Angela reine du fleuret et boudhiste de la politique |
mardi 18 août 2009 à 19:12 - permalien #429
Angela Merkel concurrence en fait ses adversaires sur leur propre terrain. Elle fait l'éloge du développement continu face aux verts, plaide pour la solidarité sociale pour désarmer les sociaux démocrates. Elle flatte sa clientèle électorale en faisant l'éloge de la lutte contre la bureaucratie, où le SPD manque de zèle. Elle mêle une bonne dose de « valeurs chrétiennes » , et un esprit terre à terre pour expliquer par exemple ourquoi les hommes sont peu nombreux à travailler dans les jardins d'enfants: vu les faibles salaires, ils seraient « un mauvais parti ». Angela Merkel n'évite pas le combat électoral par tactique, précise de son côté die Welt. Elle pratique en fait la première campagne électorale « post-prussienne» de l'Allemagne. Elle fait certes l'éloge de la grande Catherine dont un portrait orne son bureau : « elle était également une dirigeante politique d'une force remarquable ». Sous entendu, « comme moi », souligne le quotidien. Merkel aime le pouvoir et en dispose. Mais les promesses électorales sont pour elle une horreur.
Une scientifique de formation comme elle ne promet pas, mais fait des expériences et recherche les combinaisons optimales. Les promesses électorales au contraire sont la projection de l'omnipotence des partis, et de la capacité exclusive des gouvernements à gouverner.
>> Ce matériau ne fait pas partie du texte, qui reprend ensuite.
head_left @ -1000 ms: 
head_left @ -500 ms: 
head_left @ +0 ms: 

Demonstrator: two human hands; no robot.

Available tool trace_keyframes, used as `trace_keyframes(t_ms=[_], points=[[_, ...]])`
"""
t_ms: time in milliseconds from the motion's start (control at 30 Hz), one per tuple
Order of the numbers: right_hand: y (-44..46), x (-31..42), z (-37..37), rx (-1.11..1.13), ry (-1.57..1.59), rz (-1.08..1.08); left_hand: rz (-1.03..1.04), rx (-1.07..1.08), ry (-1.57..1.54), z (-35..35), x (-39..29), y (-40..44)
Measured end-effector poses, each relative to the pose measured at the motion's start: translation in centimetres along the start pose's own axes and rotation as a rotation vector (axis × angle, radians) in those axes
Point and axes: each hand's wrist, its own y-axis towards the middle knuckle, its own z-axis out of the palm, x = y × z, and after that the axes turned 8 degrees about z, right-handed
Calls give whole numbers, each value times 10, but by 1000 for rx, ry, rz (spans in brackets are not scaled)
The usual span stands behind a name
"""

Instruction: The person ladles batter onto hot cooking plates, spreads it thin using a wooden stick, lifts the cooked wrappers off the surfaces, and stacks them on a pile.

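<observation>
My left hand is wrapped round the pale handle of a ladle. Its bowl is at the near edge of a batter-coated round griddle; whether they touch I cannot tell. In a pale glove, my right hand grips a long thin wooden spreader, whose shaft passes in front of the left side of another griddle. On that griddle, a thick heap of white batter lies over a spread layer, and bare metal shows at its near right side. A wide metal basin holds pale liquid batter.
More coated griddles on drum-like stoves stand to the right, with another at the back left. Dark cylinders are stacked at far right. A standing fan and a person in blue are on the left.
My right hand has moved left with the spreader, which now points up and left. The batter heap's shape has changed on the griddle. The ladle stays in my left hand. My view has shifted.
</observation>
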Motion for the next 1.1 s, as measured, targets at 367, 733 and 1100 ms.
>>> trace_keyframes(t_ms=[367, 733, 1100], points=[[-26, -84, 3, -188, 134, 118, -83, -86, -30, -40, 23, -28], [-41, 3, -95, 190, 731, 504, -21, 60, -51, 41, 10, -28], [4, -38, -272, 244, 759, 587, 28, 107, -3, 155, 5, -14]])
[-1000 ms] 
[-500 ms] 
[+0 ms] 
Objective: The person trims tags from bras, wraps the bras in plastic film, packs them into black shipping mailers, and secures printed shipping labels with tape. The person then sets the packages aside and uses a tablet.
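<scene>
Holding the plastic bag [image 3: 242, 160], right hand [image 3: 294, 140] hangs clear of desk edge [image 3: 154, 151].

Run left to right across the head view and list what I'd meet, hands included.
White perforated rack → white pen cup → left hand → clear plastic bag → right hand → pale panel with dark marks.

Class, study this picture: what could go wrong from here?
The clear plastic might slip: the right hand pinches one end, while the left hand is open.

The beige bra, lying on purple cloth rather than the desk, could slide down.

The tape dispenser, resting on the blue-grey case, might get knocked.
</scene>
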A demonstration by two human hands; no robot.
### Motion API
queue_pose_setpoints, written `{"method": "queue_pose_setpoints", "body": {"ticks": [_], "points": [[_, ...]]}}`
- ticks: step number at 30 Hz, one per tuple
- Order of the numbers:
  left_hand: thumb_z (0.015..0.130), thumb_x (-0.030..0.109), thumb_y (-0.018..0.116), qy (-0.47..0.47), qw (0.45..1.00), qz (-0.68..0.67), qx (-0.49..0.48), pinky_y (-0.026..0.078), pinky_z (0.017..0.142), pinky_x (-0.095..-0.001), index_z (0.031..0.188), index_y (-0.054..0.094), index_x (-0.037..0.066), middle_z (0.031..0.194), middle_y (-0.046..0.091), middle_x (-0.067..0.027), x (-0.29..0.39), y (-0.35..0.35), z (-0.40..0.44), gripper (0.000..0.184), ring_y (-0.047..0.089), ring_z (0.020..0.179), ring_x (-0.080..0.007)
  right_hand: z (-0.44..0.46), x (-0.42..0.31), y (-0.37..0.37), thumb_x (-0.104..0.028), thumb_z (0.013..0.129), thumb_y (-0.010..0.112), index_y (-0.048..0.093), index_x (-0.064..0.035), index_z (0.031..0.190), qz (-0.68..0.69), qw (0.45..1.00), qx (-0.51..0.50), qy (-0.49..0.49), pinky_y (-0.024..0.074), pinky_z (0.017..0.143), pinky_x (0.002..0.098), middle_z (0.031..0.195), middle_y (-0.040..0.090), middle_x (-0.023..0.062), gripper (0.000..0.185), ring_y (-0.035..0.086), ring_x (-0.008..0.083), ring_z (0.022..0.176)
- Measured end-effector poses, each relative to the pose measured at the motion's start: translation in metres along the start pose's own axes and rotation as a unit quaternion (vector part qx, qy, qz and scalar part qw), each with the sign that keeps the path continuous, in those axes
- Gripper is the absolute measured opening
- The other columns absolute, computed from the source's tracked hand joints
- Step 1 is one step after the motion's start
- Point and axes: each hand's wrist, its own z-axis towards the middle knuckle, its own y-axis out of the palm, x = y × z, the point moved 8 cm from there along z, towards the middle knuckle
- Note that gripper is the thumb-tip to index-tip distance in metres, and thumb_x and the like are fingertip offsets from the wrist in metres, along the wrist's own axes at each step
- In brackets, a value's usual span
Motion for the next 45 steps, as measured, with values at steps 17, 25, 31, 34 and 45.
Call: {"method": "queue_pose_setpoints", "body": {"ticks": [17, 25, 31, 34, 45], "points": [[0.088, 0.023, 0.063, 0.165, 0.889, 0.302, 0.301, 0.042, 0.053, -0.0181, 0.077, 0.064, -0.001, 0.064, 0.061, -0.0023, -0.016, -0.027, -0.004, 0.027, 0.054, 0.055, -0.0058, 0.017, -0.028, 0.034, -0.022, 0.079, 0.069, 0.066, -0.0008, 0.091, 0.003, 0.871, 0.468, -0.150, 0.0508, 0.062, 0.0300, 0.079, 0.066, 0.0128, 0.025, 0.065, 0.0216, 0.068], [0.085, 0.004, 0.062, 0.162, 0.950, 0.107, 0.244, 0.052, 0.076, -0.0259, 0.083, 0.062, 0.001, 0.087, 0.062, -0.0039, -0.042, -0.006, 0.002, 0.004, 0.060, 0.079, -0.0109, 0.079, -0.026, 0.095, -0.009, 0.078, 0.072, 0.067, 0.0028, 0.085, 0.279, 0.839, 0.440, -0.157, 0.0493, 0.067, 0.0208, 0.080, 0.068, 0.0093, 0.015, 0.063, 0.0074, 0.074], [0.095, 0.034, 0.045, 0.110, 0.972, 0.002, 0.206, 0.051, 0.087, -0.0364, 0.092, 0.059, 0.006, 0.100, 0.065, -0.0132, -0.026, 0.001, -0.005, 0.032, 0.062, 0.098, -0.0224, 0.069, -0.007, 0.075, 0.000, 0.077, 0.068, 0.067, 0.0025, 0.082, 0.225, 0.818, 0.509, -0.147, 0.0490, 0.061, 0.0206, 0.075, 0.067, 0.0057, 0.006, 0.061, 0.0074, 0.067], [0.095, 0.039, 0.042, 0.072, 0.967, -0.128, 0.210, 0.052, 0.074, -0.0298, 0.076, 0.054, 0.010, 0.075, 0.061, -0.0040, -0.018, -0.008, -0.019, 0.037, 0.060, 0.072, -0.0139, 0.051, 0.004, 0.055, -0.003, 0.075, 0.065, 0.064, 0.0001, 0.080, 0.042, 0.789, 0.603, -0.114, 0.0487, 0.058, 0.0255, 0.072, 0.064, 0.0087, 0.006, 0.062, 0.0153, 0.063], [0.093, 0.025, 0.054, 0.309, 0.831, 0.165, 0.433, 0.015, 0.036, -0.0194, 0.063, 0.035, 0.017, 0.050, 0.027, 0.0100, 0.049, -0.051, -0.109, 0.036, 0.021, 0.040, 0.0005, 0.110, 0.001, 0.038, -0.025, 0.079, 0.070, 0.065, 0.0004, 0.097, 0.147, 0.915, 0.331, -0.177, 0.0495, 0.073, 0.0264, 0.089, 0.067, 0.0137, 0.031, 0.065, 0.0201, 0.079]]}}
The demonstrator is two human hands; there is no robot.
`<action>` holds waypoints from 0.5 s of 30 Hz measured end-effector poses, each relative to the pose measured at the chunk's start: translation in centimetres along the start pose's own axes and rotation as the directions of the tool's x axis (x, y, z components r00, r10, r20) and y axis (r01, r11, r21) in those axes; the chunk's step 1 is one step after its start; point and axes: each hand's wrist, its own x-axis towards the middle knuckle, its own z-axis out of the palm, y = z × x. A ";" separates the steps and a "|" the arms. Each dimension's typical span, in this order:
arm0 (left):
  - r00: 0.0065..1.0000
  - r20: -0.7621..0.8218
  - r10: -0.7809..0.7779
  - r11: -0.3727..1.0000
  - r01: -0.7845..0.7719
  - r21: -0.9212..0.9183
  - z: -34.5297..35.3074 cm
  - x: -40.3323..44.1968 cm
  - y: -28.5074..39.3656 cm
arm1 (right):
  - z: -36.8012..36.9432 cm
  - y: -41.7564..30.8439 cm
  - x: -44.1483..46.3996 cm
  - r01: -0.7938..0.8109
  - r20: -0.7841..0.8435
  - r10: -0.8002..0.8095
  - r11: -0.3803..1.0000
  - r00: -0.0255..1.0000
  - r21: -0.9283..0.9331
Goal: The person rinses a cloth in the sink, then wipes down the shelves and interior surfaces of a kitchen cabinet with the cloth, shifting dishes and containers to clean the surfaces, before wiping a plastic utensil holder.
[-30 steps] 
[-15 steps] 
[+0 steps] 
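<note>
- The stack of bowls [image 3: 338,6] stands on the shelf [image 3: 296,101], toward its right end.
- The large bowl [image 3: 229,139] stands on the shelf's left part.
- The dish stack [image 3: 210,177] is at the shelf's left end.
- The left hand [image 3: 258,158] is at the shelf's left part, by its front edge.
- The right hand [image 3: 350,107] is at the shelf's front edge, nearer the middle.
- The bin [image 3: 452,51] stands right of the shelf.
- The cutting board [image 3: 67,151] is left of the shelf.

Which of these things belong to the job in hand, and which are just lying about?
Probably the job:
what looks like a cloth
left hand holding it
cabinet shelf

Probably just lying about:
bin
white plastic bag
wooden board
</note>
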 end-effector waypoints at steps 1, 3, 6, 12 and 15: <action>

Les politiques font de l'état le centre du monde de même. Mais pour Angela ce n'est pas le cas. A l'inverse du SPD. C'est pourquoi les débats de cette campagne sont si pâle estime le quotidien. Merkel a tout de même promis en pensant à son futur partenaire les libéraux du FDP qu'il n'y aurait pas de hausse des impôts. Mais c'est un murmure plus qu'une déclaration.
Un papier attribué au ministre de l'industrie, Karl-Theodor zu Gutenberg, l'étoile montante de la CSU, pour une politique industrielle qui facilite la sortie de la crise a fait par contre un sacré bang ces derniers jours. Il prône notamment la réduction des charges des entreprises, l'allègement de la garantie de l'emploi, le renoncement au salaire minimum, résume Spiegel on line.
Angela Merkel et la CDU ne veulent pas en entendre parler. Zu Gutenberg assure quant à lui qu'il s'agit d'une simple étude de son ministère qui ne le concerne pas.